• _TASK DESCRIPTION_:
The data that follows should be copied out exactly.

• _MATERIAL PROVIDED_:

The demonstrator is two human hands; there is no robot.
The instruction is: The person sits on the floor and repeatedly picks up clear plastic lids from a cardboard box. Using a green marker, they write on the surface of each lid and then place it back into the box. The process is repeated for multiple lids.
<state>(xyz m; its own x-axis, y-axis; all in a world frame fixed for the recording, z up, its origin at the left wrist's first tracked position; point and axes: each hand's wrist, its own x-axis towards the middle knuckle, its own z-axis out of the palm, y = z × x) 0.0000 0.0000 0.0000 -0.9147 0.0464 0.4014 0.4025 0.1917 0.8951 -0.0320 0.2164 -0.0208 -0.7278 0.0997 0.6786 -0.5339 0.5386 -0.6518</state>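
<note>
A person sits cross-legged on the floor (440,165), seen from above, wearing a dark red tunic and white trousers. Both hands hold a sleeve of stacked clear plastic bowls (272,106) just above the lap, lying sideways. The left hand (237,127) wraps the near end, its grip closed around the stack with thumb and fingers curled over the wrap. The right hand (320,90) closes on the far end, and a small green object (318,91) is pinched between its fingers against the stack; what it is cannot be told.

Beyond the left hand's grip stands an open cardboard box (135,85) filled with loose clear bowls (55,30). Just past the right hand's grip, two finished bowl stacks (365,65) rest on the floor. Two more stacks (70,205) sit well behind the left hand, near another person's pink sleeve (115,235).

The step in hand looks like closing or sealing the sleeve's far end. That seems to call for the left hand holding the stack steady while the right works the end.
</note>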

• _WRITTEN SOLUTION_:
The demonstrator is two human hands; there is no robot.
The instruction is: The person sits on the floor and repeatedly picks up clear plastic lids from a cardboard box. Using a green marker, they write on the surface of each lid and then place it back into the box. The process is repeated for multiple lids.
<state>(xyz m; its own x-axis, y-axis; all in a world frame fixed for the recording, z up, its origin at the left wrist's first tracked position; point and axes: each hand's wrist, its own x-axis towards the middle knuckle, its own z-axis out of the palm, y = z × x) 0.0000 0.0000 0.0000 -0.9147 0.0464 0.4014 0.4025 0.1917 0.8951 -0.0320 0.2164 -0.0208 -0.7278 0.0997 0.6786 -0.5339 0.5386 -0.6518</state>
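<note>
A person sits cross-legged on the floor (440,165), seen from above, wearing a dark red tunic and white trousers. Both hands hold a sleeve of stacked clear plastic bowls (272,106) just above the lap, lying sideways. The left hand (237,127) wraps the near end, its grip closed around the stack with thumb and fingers curled over the wrap. The right hand (320,90) closes on the far end, and a small green object (318,91) is pinched between its fingers against the stack; what it is cannot be told.

Beyond the left hand's grip stands an open cardboard box (135,85) filled with loose clear bowls (55,30). Just past the right hand's grip, two finished bowl stacks (365,65) rest on the floor. Two more stacks (70,205) sit well behind the left hand, near another person's pink sleeve (115,235).

The step in hand looks like closing or sealing the sleeve's far end. That seems to call for the left hand holding the stack steady while the right works the end.
</note>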

That completes the output for this exercise.